Ben Baxter and Aiden Ryan
21 July 2017 to 22 July 2017
Railway journeys are considered to be romantic and exotic but no-one ever says anything positive about bus travel. Buses are considered to be the mode of transport used by failures and lunatics- passengers travelling by bus, it is implied, have to be desperate or unhinged.
Authors Ben Baxter and Aiden Ryan take a more rosy view of buses in their comedy/drama The 43.All of the passengers greet the driver by his first name and there are no over-entitled parents who turn buses into mobile crèches. For Kevin (Ben Baxter who, with Aiden Ryan and Anna Reilly takes a variety of roles) driving the bus is more of a vocation than a job. Kevin despises rival forms of public transport like taxis or trams and has a pet name for his vehicle. Then one day the bus breaks down.

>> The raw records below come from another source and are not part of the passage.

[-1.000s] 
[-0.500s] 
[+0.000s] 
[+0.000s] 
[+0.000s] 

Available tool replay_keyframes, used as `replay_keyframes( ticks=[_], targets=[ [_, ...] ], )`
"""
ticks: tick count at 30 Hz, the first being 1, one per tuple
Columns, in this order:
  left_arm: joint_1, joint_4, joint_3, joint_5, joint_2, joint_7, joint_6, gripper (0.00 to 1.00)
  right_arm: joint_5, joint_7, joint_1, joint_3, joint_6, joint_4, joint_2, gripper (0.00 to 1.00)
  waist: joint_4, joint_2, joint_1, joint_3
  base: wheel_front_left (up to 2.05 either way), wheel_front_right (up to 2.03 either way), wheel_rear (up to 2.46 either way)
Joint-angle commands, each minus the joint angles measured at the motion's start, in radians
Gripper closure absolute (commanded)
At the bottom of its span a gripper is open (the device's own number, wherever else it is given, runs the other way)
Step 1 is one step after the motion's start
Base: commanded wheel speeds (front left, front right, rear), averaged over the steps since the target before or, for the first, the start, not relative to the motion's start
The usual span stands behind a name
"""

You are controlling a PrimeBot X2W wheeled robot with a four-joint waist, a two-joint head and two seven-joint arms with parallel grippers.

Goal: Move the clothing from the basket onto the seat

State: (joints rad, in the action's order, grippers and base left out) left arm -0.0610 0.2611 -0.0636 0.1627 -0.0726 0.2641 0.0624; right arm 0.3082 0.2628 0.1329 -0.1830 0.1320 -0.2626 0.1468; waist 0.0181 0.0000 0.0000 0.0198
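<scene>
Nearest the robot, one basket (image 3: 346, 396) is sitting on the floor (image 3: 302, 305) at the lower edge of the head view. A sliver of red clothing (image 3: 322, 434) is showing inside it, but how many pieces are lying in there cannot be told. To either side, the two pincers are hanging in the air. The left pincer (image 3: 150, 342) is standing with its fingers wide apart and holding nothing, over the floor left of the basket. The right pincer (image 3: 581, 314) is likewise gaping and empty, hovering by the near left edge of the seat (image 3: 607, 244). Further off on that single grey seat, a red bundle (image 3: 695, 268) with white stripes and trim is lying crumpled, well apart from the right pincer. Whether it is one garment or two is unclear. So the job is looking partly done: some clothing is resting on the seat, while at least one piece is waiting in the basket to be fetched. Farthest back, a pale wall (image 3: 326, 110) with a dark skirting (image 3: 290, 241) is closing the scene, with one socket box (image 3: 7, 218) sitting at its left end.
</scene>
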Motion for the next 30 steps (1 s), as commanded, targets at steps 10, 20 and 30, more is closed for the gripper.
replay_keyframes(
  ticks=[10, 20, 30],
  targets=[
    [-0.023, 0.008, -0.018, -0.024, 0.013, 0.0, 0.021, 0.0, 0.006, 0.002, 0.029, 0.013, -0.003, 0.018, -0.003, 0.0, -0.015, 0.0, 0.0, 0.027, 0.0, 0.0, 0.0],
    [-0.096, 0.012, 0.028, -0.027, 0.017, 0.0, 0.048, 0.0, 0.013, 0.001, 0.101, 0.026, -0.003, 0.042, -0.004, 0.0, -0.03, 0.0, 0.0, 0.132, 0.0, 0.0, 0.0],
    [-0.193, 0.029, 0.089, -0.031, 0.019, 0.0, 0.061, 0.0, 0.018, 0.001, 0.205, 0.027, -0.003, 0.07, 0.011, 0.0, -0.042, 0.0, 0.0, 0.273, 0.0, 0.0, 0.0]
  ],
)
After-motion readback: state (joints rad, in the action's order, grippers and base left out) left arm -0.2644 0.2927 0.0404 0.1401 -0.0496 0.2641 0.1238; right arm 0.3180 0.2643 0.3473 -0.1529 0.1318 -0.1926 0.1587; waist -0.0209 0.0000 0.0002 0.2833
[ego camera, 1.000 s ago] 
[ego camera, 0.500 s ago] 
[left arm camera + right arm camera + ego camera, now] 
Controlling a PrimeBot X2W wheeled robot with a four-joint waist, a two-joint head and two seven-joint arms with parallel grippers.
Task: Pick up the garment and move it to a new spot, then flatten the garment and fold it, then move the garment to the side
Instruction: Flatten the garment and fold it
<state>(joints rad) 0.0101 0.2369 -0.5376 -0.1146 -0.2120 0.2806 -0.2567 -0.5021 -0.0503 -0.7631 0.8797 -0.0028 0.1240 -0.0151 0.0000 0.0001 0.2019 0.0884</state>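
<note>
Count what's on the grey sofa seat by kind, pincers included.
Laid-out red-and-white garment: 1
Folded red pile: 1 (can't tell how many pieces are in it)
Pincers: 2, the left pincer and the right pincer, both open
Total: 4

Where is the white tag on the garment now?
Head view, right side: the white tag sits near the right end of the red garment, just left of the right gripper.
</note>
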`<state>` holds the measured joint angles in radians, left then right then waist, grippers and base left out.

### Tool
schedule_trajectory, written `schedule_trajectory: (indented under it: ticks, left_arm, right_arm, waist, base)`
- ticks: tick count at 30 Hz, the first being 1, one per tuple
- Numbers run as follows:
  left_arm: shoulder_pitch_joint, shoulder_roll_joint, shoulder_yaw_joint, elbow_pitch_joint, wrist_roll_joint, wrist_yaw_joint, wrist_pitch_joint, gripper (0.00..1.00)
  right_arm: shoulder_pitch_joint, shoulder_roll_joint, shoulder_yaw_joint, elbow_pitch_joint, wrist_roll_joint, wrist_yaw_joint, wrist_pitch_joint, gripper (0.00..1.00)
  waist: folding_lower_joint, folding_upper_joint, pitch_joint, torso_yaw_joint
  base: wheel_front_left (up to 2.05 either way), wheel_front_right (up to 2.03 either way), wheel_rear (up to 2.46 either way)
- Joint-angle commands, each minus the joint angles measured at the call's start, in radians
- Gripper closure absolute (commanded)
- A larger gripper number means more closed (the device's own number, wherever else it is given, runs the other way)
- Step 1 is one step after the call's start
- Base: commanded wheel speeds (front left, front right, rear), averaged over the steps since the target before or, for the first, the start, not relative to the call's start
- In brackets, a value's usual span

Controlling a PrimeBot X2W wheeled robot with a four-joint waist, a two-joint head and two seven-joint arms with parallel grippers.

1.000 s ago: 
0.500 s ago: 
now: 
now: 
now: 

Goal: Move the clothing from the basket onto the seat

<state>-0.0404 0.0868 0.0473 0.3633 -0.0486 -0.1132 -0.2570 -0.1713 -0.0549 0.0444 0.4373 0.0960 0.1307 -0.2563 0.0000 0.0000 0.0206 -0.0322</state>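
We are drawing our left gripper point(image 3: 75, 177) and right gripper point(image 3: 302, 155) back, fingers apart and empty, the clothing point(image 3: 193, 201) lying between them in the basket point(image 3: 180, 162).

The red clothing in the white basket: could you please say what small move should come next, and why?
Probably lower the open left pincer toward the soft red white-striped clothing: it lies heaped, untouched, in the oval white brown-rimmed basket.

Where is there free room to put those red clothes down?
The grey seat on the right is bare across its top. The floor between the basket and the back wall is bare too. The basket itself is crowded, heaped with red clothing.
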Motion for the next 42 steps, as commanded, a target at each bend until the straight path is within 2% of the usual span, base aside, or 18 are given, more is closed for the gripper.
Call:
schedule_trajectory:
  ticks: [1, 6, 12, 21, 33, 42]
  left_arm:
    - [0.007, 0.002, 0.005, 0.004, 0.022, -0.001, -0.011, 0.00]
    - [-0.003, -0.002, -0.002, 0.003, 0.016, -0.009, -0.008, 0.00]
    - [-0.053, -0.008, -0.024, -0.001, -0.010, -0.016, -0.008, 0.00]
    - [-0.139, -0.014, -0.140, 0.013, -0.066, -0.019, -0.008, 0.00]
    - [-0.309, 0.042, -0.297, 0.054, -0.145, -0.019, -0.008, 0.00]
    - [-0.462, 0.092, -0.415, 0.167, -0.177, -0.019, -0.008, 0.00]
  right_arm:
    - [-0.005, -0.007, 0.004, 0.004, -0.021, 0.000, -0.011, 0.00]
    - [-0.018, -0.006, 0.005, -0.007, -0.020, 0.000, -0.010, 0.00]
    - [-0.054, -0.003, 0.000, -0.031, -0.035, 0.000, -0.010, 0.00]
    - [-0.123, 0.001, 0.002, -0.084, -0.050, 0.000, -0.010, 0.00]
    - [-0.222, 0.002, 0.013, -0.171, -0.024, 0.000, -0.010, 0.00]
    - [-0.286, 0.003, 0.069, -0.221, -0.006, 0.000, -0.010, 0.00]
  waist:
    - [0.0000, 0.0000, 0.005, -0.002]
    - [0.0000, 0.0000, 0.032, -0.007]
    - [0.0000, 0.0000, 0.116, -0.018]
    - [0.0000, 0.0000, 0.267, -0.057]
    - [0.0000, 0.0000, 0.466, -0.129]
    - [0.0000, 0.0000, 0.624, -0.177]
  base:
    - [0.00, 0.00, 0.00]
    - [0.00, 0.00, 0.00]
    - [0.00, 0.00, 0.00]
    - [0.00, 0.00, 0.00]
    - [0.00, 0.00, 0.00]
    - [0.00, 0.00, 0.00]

Kevin’s bus provides a framework for passengers to tell a series of short stories both re-occurring and one-offs. These range from tentative romantics, squabbling geriatrics, a ‘Coronation Street’ obsessive and potential talent show entrants. The tone is largely comedic and shamelessly parochial with slighting references to gentrification and The Northern Quarter. Despite the cast bobbing up and down on their seats the bus setting is largely irrelevant – the stories would fit Just as well in ,say, a pub.
Director Aiden Ryan takes an old school approach which brings out the charm of the material. Frequent costume changes can be irritating but seeing the cast simply switch headgear or jackets between scenes becomes part of the fun. Sound effects are achieved by the cast going ‘ BRRRMM’ into a microphone at the rear of the stage- very much back to basics.
The 43 is a crowd-pleaser and there is a feeling that the cast are enjoying themselves as much as the audience. Anyone who has a life may be baffled by re-occurring stories where appreciation of the jokes depends on an awareness of the lyrics of ‘Take That’ and the characters in ‘Coronation Street’.
There seems to be a reluctance to draw the play to a close. When the authors begin wrapping up the re-occurring stories the process is disrupted by new one-offs popping up and spoiling the flow. The conclusion of a re-occurring story featuring a man deeply in debt is so vague that I didn’t realise it had actually reached its end.
The 43 shows Cheeky Peacocks widening their range and taking a more ambitious approach since their first play, Chuggers, while retaining their tongue in cheek charm which bodes very well for the future.